For a certain manufacturing process a manufacturer requires 1000kg of nickel and 1600kg of tin. He obtains this by buying scrap metal and scrap cars. One tonne of scrap metal yields 100kg of nickel and 400kg of tin, while one tonne of scrap cars yields 100kg of nickel and 100kg of tin. If the scrap metal costs £15 per tonne and scrap cars £5 per tonne, how many tonnes of each should he buy and what will be his capital outlay?

I have only been given one example of linear programming in class, but its for working out maximum profit. This question is a bit different, I can't work out how to arrange it to solve it. Im guessing here I am required to work out the minimum cost that achieves at least the required amount of nickel and tin.

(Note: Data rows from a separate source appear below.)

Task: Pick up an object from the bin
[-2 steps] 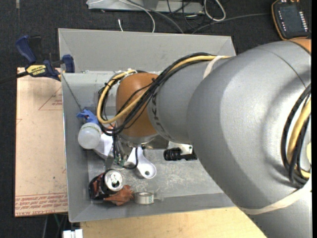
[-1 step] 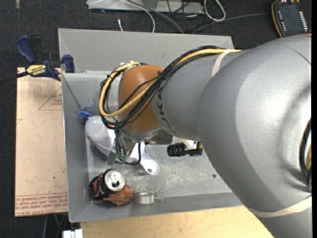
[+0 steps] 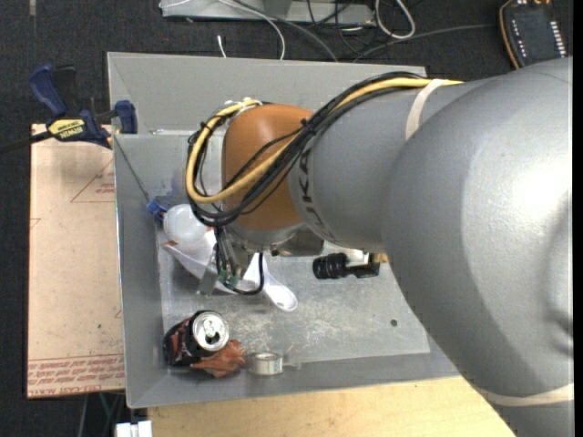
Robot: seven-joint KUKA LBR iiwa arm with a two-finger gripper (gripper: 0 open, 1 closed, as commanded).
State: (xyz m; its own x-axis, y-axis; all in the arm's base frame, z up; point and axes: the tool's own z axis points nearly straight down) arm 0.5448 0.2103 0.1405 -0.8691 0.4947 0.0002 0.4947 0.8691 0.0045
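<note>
Gripper (image 3: 225, 279) low over the left half of the bin (image 3: 364, 335), tucked under the orange wrist cover. How wide it stands is hidden from this angle, and nothing can be made out in its grasp.

Nearest things:
- White spoon (image 3: 281, 296), just beside the gripper on the view's right. Its long axis runs from under the gripper down and to the right, bowl end outward.
- White plastic cup (image 3: 185, 233), touching or nearly touching on the upper left, with a small blue piece (image 3: 157, 209) behind it by the left wall.

Judgement: the spoon is the likelier target, since its handle end lies closest.

Well apart: black marker (image 3: 342, 267), crushed can (image 3: 208, 333), roll of tape (image 3: 266, 364).

Floor is bare scuffed grey metal. Room is open to the right and tight toward the left wall.
</note>
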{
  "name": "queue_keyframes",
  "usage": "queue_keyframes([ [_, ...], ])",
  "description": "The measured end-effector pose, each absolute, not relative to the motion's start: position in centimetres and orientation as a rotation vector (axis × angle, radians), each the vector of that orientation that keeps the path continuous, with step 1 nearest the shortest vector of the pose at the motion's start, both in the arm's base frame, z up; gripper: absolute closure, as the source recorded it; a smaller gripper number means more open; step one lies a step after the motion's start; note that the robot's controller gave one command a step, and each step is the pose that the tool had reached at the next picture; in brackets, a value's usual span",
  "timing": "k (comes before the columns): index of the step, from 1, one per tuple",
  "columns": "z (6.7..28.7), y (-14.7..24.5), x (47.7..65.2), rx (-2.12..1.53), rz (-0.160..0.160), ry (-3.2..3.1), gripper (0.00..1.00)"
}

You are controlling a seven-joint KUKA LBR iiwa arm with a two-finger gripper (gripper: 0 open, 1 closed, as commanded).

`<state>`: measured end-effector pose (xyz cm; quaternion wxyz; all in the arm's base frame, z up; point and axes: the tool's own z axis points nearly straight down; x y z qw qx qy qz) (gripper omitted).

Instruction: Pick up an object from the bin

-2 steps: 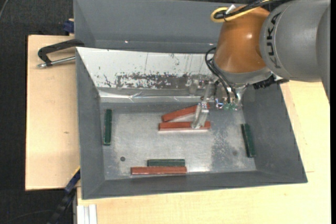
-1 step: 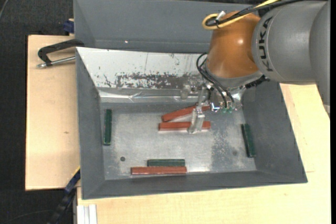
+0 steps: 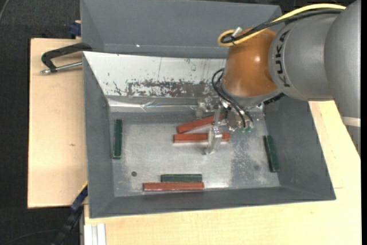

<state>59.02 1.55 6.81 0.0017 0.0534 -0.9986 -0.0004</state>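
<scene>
My gripper [image 3: 214,136] hangs low over the middle of the bin, under the orange wrist cover. It is right at the right-hand ends of two red-brown bars. One bar [image 3: 194,126] lies tilted, its right end higher in the view. The other bar [image 3: 195,137] lies flat just below it. The gripper's metal parts overlap the ends of both bars, so I cannot make out whether either bar is gripped.
A dark green bar [image 3: 117,138] lies along the left wall and another [image 3: 270,153] along the right wall. Near the front wall a green bar [image 3: 181,178] lies beside a red-brown bar [image 3: 173,186]. A small dark speck [image 3: 133,174] sits front left.
</scene>
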Motion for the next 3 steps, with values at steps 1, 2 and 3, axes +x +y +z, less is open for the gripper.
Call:
queue_keyframes([
  [1,6.9,1.6,59.1,0.167,-0.002,-3.138,0.00],
  [2,6.9,1.6,59.1,0.168,-0.001,-3.138,1.00],
  [3,10.9,1.7,59.3,0.168,-0.001,-3.147,1.00],
])
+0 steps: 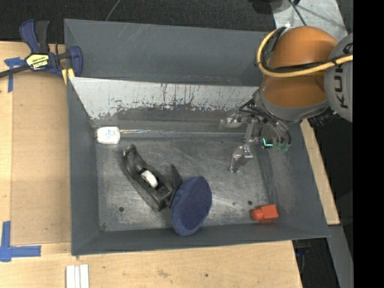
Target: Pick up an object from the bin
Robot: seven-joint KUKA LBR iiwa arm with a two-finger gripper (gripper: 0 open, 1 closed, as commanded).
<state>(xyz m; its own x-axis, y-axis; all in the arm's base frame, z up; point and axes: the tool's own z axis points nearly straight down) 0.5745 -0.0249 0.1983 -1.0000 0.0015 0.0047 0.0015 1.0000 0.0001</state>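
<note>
The gripper [241,158] hangs over bare scratched metal beyond the boxy orange block [264,213], near the bin [180,53] wall; open or closed, can't tell.

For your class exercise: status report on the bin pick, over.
Hand over bare bin floor, right side. Orange block nearest, lower right corner. Nothing in between.

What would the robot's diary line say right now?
hand: above bare bin floor, right side | nearest: orange block, dark blue round thing | farther left: black holder, white piece | pick: not yet
</note>
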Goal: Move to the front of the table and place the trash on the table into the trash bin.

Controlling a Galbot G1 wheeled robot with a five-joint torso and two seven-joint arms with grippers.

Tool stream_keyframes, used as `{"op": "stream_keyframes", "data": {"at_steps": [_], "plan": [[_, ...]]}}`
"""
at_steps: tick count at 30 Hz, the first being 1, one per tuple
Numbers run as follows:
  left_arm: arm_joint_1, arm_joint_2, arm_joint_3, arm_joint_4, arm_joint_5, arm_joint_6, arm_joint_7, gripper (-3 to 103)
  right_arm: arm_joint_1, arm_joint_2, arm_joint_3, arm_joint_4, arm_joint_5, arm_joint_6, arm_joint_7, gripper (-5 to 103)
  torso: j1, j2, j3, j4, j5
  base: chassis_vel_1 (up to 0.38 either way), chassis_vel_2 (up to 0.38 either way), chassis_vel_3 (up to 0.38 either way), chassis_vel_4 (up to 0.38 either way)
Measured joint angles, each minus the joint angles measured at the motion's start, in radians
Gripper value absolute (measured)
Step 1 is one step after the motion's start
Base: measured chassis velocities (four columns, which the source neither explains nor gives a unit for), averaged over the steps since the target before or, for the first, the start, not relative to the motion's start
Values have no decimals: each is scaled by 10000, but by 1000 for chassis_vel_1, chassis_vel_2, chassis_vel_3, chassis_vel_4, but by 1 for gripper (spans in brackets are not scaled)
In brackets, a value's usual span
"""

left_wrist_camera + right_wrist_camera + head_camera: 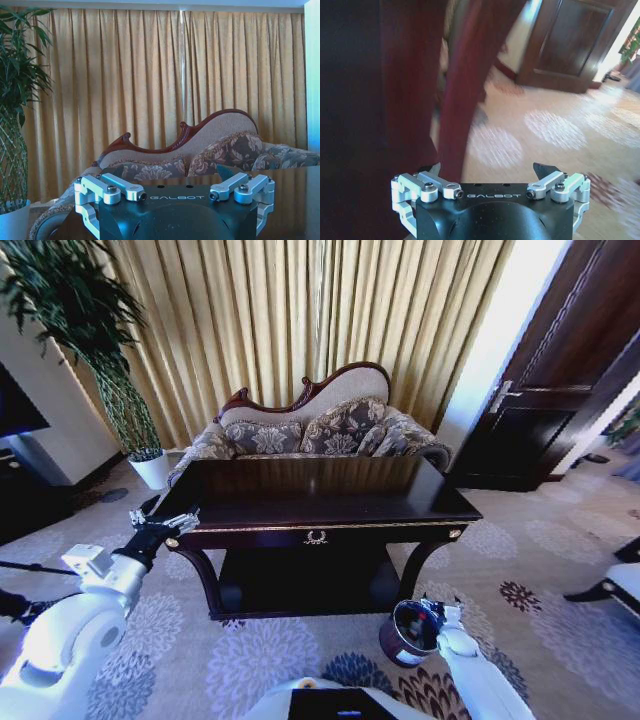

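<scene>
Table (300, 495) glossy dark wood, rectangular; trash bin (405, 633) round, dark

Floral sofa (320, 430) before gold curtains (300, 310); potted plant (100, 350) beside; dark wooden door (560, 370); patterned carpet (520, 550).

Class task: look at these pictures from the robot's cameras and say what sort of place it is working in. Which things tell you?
Probably a hotel suite or formal sitting room. Clues: a carved-frame floral sofa against floor-length gold curtains, a glossy dark wood table on patterned carpet, and a potted plant.
</scene>
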Motion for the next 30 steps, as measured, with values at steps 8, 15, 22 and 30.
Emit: {"op": "stream_keyframes", "data": {"at_steps": [8, 15, 22, 30], "plan": [[-61, 24, 23, 161, 6, -159, -10, 100, -661, -355, 433, 3721, 705, -552, -21, 100, 0, 0, 0, 2, -4, 0, 0, 0, 0], [-89, 99, -95, 205, -52, -163, -23, 100, -1144, -704, 1245, 6524, 1301, -1598, -158, 100, 0, 1, 0, 2, -2, 0, 0, 0, 0], [-155, 101, -95, 300, -59, -163, -27, 100, -1600, -738, 1457, 8599, 1648, -2179, -299, 100, 0, 0, 0, 2, -3, 0, 0, 0, 0], [-157, 82, -147, 305, -85, -144, -26, 100, -1919, -708, 1360, 11017, 2204, -3063, -40, 100, 0, 0, 0, 3, -3, 0, 0, 0, 0]]}}
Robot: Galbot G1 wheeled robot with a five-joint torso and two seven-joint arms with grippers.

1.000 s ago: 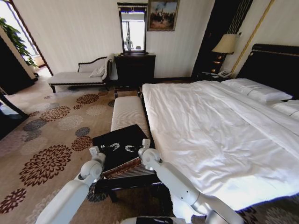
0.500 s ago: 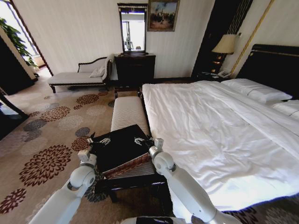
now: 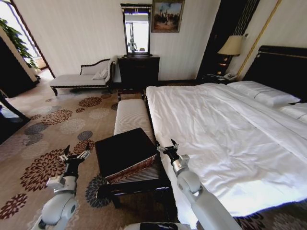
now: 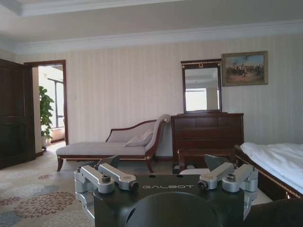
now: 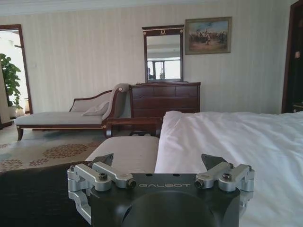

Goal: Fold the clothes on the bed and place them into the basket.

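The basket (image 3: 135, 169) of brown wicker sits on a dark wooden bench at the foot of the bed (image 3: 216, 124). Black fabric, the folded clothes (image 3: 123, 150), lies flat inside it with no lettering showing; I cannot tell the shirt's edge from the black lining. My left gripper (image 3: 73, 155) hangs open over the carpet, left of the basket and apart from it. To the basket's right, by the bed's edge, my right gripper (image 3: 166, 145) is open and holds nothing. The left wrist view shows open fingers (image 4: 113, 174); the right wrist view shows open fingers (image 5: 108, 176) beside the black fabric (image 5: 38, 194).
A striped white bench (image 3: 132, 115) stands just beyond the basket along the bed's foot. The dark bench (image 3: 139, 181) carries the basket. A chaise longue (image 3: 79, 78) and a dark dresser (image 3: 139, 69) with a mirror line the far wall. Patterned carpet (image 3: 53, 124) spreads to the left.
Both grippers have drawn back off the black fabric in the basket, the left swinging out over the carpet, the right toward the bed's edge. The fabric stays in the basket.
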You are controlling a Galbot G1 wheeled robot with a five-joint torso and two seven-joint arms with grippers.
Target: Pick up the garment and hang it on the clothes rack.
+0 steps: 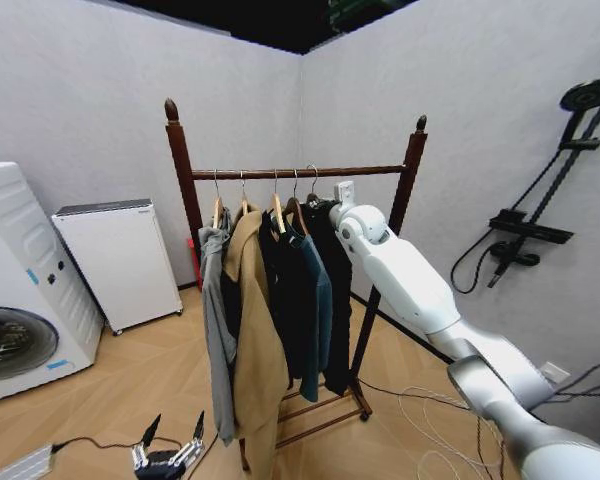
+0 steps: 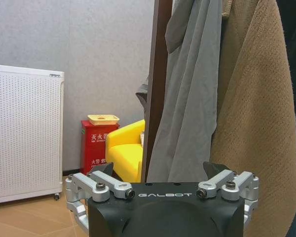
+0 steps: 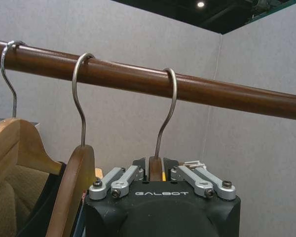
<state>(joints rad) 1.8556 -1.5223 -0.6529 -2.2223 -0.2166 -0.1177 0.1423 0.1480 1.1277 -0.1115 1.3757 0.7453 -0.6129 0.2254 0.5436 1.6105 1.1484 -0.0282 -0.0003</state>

So would I be right in saying the following;
if Nickel = xA and Tin = xB

Minimise 1000xA + 1600xB

Subject to: 100xA + 400xB = 15
and 100xA + 100xB = 5

So xB = 1/30 or 0.0333
and xA = 1/60 or 0.016666

Please could someone confirm that I am on the right track

Many thanks
Jackie
0
#2
I think this goes wrong when i started to solve the 2 equations by using the simultaneous approach - thats incorrect right, i was going in to early for that
0
7 years ago
#3
(Original post by jackie11)
Hi there, I have the following question:

For a certain manufacturing process a manufacturer requires 1000kg of nickel and 1600kg of tin. He obtains this by buying scrap metal and scrap cars. One tonne of scrap metal yields 100kg of nickel and 400kg of tin, while one tonne of scrap cars yields 100kg of nickel and 100kg of tin. If the scrap metal costs £15 per tonne and scrap cars £5 per tonne, how many tonnes of each should he buy and what will be his capital outlay?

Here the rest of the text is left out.